High Country Summers
The Early Second Homes of Colorado, 1880–1940
Publication Year: 2012
High Country Summers considers the emergence of the “summer home” in Colorado’s Rocky Mountains as both an architectural and a cultural phenomenon. It offers a welcome new perspective on an often-overlooked dwelling and lifestyle. Writing with affection and insight, Melanie Shellenbarger shows that Colorado’s early summer homes were not only enjoyed by the privileged and wealthy but crossed boundaries of class, race, and gender. They offered their inhabitants recreational and leisure experiences as well as opportunities for individual re-invention—and they helped shape both the cultural landscapes of the American West and our ideas about it.

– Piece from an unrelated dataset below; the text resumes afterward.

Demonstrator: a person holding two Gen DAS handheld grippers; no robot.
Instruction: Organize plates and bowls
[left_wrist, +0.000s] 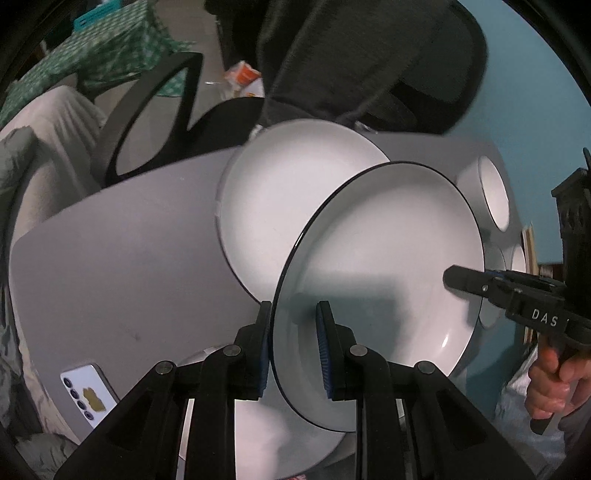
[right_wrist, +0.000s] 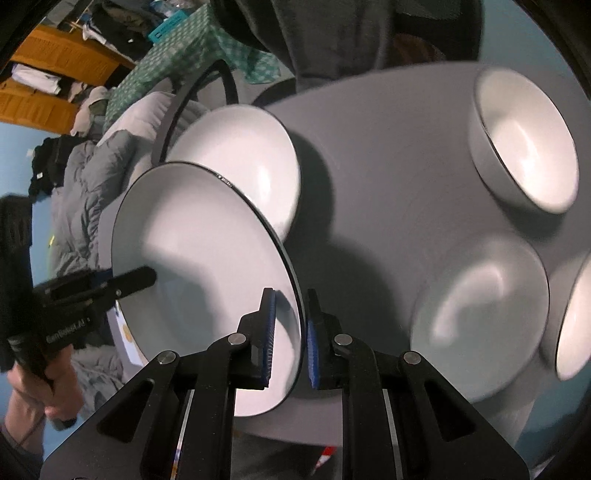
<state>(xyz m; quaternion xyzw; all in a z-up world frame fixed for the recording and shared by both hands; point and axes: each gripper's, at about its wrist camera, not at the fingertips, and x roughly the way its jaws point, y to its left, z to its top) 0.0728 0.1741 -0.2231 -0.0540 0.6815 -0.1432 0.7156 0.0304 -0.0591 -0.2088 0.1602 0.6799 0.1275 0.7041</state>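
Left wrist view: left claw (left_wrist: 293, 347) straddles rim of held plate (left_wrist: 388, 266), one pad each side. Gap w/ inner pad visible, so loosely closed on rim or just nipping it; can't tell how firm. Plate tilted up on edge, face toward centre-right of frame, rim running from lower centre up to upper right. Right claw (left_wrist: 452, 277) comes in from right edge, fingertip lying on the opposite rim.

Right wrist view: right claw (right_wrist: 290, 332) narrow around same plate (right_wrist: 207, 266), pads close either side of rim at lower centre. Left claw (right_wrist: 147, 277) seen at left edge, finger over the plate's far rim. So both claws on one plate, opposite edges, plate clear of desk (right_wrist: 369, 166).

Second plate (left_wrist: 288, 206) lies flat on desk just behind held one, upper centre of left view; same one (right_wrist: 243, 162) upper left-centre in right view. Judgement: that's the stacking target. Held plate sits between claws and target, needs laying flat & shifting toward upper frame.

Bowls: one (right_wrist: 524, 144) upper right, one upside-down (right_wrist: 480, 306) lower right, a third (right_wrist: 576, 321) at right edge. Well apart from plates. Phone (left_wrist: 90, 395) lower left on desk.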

Shellenbarger focuses on four areas along the Front Range: Rocky Mountain National Park and its easterly gateway town, Estes Park; “recreation residences” in lands managed by the US Forest Service; Lincoln Hills, one of only a few African-American summer home resorts in the United States; and the foothills west of Denver that drew Front Range urbanites, including Denver’s social elite. From cottages to manor houses, the summer dwellings she examines were home to governors and government clerks; extended families and single women; business magnates and Methodist ministers; African-American building contractors and innkeepers; shop owners and tradespeople. By returning annually, Shellenbarger shows, they created communities characterized by distinctive forms of kinship.
High Country Summers goes beyond history and architecture to examine the importance of these early summer homes as meaningful sanctuaries in the lives of their owners and residents. These homes, which embody both the dwelling (the house itself) and dwelling (the act of summering there), resonate across time and place, harkening back to ancient villas and forward to the present day.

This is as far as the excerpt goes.